Specifies the type of data to use for the current input in your benchmark. The data may be random (you specify the randomization strategy), constant (you specify a single value), or file (you specify the inputs with a file). This element is always optional and the default is random.

This must be combined with input_name.

The available data options are the following:

  • random: All values are randomly generated (this is the default). Currently, we support only uniform distribution:

    • uniform: Uses a uniform distribution.

      You can specify the minimum and maximum value with nested elements:

      • min: The minimum value (default is -1.0 for floats, or the absolute minimum for integer types).

      • max: The maximum value (default is 1.0 for floats, or the absolute maximum for integer types).

  • constant: Uses the given value for all inputs.

  • file: Uses inputs you provide in a file. (Currently NumPy files only.)

    • path: The path to your .npy file. The data must include a “samples” dimension in the first (zeroth) axis. That is, the file can include multiple input samples to use in your benchmark, but if you want to provide only one sample, then you must include the samples dimension anyway. For example, call np.expand_dims(input_sample, axis=0).

Example:

inputs:
- input_name: input1
shape: 1x10x50xf32
data:
random:
uniform:
min: 0
- input_name: input2
shape: 1x10x50xf32
data:
constant: 1.1
- input_name: input3
data:
file:
path: path/to/my/numpy_data.npy

compile_shape

We put this one last because it addresses a special situation that most people won't encounter.

Technically, compile_shape must always be set, but we default to using the shape given with shape.
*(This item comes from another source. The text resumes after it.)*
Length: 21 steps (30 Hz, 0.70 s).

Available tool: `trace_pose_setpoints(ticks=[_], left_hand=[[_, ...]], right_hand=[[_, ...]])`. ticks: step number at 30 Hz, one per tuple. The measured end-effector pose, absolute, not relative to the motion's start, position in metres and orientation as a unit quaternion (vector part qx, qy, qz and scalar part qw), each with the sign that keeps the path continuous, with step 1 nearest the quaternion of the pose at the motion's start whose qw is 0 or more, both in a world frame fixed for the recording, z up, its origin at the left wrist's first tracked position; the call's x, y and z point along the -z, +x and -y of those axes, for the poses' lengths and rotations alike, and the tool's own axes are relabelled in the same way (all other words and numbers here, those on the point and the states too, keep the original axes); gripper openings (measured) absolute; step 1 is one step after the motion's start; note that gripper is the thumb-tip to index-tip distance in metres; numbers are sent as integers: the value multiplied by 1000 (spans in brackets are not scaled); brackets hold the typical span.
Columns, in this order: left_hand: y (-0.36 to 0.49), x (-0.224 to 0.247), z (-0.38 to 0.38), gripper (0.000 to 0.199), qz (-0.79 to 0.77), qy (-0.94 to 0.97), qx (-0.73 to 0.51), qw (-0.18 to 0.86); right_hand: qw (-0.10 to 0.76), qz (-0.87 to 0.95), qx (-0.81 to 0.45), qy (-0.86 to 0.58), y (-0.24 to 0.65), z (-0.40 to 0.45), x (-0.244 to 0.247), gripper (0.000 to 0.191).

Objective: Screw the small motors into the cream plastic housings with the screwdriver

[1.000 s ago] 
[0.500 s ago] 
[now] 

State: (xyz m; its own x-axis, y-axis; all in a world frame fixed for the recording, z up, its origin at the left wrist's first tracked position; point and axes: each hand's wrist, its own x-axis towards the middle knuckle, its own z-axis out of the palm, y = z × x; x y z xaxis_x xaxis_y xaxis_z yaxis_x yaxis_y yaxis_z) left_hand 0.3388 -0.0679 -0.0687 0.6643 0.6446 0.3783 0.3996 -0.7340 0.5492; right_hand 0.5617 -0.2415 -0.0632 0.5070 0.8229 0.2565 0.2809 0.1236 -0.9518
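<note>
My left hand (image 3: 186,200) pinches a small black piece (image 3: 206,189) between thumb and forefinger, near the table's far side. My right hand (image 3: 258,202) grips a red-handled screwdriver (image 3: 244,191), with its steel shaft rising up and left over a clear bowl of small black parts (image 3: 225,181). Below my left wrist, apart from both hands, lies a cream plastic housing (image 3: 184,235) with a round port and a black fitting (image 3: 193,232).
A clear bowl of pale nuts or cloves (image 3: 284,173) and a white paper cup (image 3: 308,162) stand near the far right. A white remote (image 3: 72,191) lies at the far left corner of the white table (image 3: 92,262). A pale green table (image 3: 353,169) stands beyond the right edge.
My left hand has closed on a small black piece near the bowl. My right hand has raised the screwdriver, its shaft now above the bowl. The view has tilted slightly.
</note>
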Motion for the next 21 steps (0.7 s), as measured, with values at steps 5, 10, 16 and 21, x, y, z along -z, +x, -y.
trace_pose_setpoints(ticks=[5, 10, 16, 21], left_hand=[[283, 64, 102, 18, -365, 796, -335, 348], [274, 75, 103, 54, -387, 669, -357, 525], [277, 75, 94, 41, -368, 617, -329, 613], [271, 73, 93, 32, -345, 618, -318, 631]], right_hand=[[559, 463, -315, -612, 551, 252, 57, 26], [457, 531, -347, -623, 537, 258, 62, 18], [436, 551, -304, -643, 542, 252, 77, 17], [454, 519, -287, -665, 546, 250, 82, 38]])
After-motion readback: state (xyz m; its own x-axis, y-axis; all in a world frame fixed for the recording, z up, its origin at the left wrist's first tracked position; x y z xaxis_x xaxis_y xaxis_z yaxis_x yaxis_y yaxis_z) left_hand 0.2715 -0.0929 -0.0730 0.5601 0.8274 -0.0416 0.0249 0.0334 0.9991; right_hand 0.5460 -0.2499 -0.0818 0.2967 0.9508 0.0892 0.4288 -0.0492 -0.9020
However, you might want to change compile_shape to something different when benchmarking a model that accepts a variable sequence length. In which case, you should define compile_shape to indicate which dimensions are variable (dynamic).

Adding compile_shape with a dynamic shape definition ensures that the MAX compiler does not incorrectly assume that inputs will always be static shapes—in which case the compiler might apply optimizations to improve performance based on that static shape. Thus, compile_shape forces the compiler to not over-optimize for a particular shape, resulting in more honest benchmark results.

For example, let's say your model accepts a batch of variable-length sequences, and you expect most queries to be 32 tokens long. So, you specify a static shape of 1x32xf32 to use in your benchmarks. To ensure that the MAX compiler does not optimize upon this fixed shape, you can then specify compile_shape as follows:

inputs:
- input_name: 1
shape: 1x32xf32
compile_shape: ?x?xf32

Each question mark indicates a dynamic shape. This way, the MAX compiler knows the first and second dimension are truly unknown and it must generalize for different input shapes. Whereas, for benchmark inferencing purposes, we'll use data that's generated based on the static shape value.